Treize titres mondiaux dans trois disciplines différentes
Son appétit de victoire, Marianne Vos le cultive depuis son plus jeune âge. C’est dans le sillage de son frère, Anton, qu’elle découvre la passion du cyclisme. Premier vélo à 6 ans, première course à 8 ans, premières victoires à 14 ans. Dès le début, elle a été louée pour sa force, pour sa vitesse et surtout pour son incroyable mental de gagnante.
« Quand j’ai gagné mon premier maillot arc-en-ciel, en 2004 [championne du monde sur route junior, à Vérone, en Italie], l’idée d’une carrière en tant que cycliste professionnelle a traversé mon esprit. Il n’y avait pas beaucoup de filles qui s’y consacraient à 100 %, mais j’ai décidé de tenter le coup et de faire de mon mieux », explique-t-elle, sur son site Internet.
Quatre ans plus tard, Marianne Vos devient, à 21 ans, la première cycliste à avoir enlevé un titre de championne du monde dans trois disciplines différentes : route, piste et cyclo-cross. Aujourd’hui, elle en cumule huit en cyclo-cross (en 2006, de 2009 à 2014 et en 2022), deux sur piste (la course aux points en 2008 et le scratch en 2011) et trois sur route (2006, 2012 et 2013).
Elle peut aussi se targuer, entre autres, d’avoir remporté par deux fois l’or olympique – la course aux points aux Jeux olympiques de Pékin, en 2008, et la course en ligne, à Londres, en 2012 –, trois fois le général du Giro et cinq Flèche wallonne.
« Elle a fait beaucoup pour le cyclisme féminin, et son palmarès parle pour elle. Surtout, c’est une fille très sympathique qui ne se met jamais en avant », sourit Marion Rousse, qui l’a côtoyée lors de ses années passées dans le peloton professionnel.
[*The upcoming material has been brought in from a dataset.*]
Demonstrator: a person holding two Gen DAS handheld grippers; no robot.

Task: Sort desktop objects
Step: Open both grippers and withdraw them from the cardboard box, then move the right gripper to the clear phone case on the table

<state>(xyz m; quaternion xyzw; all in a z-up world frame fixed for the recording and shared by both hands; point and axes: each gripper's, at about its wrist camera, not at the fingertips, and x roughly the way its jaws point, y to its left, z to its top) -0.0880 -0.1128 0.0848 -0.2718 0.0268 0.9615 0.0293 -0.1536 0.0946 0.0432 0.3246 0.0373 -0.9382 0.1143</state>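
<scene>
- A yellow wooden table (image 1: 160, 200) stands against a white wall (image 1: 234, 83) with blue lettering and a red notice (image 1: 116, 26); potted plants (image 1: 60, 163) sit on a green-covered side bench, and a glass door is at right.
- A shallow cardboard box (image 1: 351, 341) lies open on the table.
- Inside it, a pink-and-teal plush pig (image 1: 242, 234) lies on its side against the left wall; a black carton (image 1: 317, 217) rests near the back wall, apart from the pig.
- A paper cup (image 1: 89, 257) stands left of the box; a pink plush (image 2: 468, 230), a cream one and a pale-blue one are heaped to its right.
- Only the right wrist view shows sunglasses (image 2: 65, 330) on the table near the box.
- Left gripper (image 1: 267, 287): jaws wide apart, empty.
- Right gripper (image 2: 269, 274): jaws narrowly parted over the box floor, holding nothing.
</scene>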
Ce qui impressionne aussi dans la carrière de la Néerlandaise, c’est sa capacité à surmonter les revers pour durer au plus haut niveau. En 2015, Marianne Vos a souffert de problèmes de dos et n’a pu disputer que deux courses sur la saison. Mais elle revient l’année suivante, persévère et renoue avec la victoire avant de regagner, en 2019, le sommet de la hiérarchie mondiale.
« Etre sur le podium à ses côtés, c’est extraordinaire »
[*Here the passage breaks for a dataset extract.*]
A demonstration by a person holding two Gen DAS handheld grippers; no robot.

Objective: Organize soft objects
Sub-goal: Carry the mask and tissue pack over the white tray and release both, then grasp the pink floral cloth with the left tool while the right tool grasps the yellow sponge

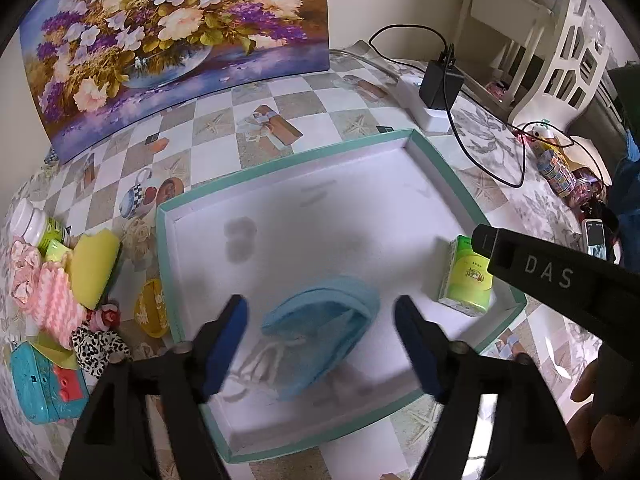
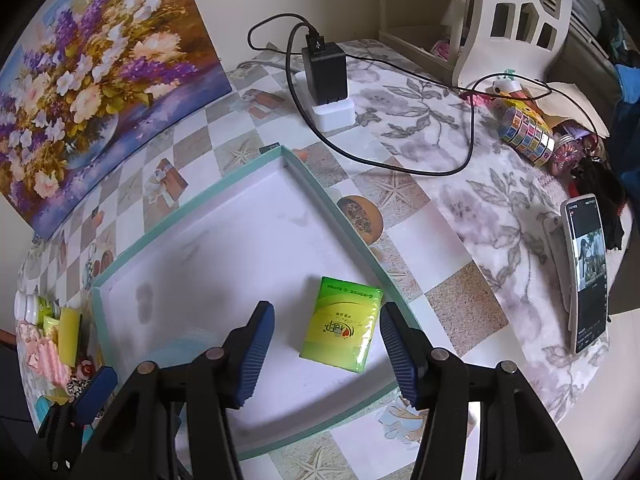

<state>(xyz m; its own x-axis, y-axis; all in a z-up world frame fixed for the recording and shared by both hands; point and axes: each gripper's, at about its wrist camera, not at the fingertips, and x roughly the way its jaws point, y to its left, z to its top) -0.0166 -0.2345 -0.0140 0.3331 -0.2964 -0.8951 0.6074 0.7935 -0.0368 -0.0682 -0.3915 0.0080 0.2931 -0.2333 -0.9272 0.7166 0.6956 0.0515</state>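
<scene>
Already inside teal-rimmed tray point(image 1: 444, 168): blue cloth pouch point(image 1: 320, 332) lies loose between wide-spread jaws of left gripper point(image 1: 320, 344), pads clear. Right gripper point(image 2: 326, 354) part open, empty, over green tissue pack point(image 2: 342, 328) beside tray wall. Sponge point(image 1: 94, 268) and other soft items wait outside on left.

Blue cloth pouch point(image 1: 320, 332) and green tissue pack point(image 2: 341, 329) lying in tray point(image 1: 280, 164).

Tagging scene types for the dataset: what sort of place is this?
Probably a home, a cluttered living-room table: a patterned tablecloth, a flower painting leaning on the wall, a charger in a power strip, and a phone propped up.
</scene>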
« Elle a été une source d’inspiration pour moi à bien des égards, depuis tellement d’années », avait salué Mark Cavendish, auteur lui aussi d’un impressionnant come-back, en 2021, après trois années de traversée du désert.
Henk Vos, le père de la championne, se souvient de cet été 1996 où le Tour de France avait fait escale à Bois-le-Duc, de l’excitation de sa fille alors âgée de 9 ans. De son envie de glaner les autographes de ses coureurs préférés. C’est désormais à son tour d’endosser le statut d’icône.
Tout juste sacrée championne du monde sur route, en septembre 2021, l’Italienne Elisa Balsamo (Trek-Segafredo), 23 ans, avait fait savoir, sur Eurosport, toute l’admiration qu’elle porte à Marianne Vos, qu’elle venait de devancer au sprint :
« Sur une de mes premières courses pro, j’ai demandé à prendre une photo avec elle. Alors être sur le podium à ses côtés, c’est extraordinaire. J’ai toujours été impressionnée par sa capacité à gagner tout type de course. Je pense qu’elle est un exemple pour tout le monde. »
Depuis les premiers coups de pédale de la petite Marianne, il y a près de trente ans, le peloton féminin s’est étoffé, spécialisé et professionnalisé. « Avant, il y avait juste Marianne Vos. Maintenant, on a aussi des sprinteuses, des puncheuses, des grimpeuses », plaisantait auprès du Monde, en 2021, la cycliste belge Jolien D’Hoore, désormais retraitée. La reine a dû apprendre à partager son trône. Pour son plus grand plaisir.